Mr. Wilhelms brings more than 30 years of financial leadership and private credit experience to the TriplePoint platform, working with public and private companies across the business development company (“BDC”), asset management, specialty finance and public accounting sectors. Mr. Wilhelms has served since December 2021 as the CFO of Sabal Capital Holding Company, LLC, the holding company for Sabal Investment Advisors, LLC, an SEC-registered investment adviser that provides investment management services to institutional investors focused on debt and equity investments. Mr. Wilhelms also served as the CFO of Sabal Capital Partners, LLC, a commercial real estate lending platform that maintained a servicing portfolio of nearly $5 billion, prior to its sale to Regions Bank in December 2021.
Prior to Sabal, Mr. Wilhelms was at Crescent Capital Group LP, a middle-market lending platform and SEC-registered investment adviser. While at Crescent Capital Group LP, he served as CFO of the company’s first public fund, Crescent Capital BDC, Inc. as well as CFO of publicly-listed Crescent Acquisition Corp. Mr. Wilhelms also served in other executive and financial roles during his career, including CFO of Triad Financial Corporation and as an audit manager at KPMG. Mr. Wilhelms received a B.A. in Business Economics from the University of California Santa Barbara and is a Certified Public Accountant (CPA) (inactive).
“We are excited to welcome a seasoned executive of Mike’s caliber to our senior team of experienced and dedicated professionals,” said Jim Labe, chairman and chief executive officer of TPVG. “His diverse and extensive financial leadership and private credit experience, as well as a proven track record driving strong results at public and private BDCs and asset management companies further bolsters TriplePoint’s leading platform and its long-term growth plans.”
“Over the past two decades, TriplePoint has established a differentiated venture lending platform and I am honored to join as its CFO,” said Mike L. Wilhelms. “This is an exciting time for TriplePoint and I look forward to working alongside the talented team to position the company for the future.”
ABOUT TRIPLEPOINT VENTURE GROWTH BDC CORP.

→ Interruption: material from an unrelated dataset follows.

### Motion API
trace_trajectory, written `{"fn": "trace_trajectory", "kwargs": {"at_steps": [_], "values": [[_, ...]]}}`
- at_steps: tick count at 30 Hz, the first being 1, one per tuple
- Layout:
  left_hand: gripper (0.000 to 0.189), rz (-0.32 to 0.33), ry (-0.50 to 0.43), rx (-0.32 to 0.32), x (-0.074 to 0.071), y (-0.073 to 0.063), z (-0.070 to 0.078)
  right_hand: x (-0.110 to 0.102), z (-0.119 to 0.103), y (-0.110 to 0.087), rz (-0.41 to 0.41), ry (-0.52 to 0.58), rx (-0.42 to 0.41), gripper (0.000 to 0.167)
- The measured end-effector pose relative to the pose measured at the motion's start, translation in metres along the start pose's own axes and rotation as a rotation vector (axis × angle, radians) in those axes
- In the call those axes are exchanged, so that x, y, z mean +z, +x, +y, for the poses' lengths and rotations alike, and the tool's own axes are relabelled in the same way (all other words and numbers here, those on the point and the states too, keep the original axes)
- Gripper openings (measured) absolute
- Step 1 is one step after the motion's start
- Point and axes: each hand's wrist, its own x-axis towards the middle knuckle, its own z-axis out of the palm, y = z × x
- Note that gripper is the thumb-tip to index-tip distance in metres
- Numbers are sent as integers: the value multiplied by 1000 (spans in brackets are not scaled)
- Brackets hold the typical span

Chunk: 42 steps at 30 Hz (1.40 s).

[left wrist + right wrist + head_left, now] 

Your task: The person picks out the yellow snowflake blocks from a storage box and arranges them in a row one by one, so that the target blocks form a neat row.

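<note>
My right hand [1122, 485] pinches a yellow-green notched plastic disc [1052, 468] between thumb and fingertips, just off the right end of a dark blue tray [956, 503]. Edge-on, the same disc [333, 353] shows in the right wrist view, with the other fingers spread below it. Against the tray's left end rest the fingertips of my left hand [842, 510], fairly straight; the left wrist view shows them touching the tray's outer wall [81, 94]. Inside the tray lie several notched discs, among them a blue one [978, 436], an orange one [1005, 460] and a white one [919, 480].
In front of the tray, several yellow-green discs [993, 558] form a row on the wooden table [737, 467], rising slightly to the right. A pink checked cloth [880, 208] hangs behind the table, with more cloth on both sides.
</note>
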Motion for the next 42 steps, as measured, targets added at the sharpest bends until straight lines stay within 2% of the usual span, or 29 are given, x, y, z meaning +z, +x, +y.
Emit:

TriplePoint Venture Growth BDC Corp. is an externally-managed business development company focused on providing customized debt financing with warrants and direct equity investments to venture growth stage companies in technology and other high growth industries backed by a select group of venture capital firms. The Company’s sponsor, TriplePoint Capital, is a Sand Hill Road-based global investment platform which provides customized debt financing, leasing, direct equity investments and other complementary solutions to venture capital-backed companies in technology and other high growth industries at every stage of their development with unparalleled levels of creativity, flexibility and service. For more information about TriplePoint Venture Growth BDC Corp., visit https://www.tpvg.com. For more information about TriplePoint Capital, visit https://www.triplepointcapital.com.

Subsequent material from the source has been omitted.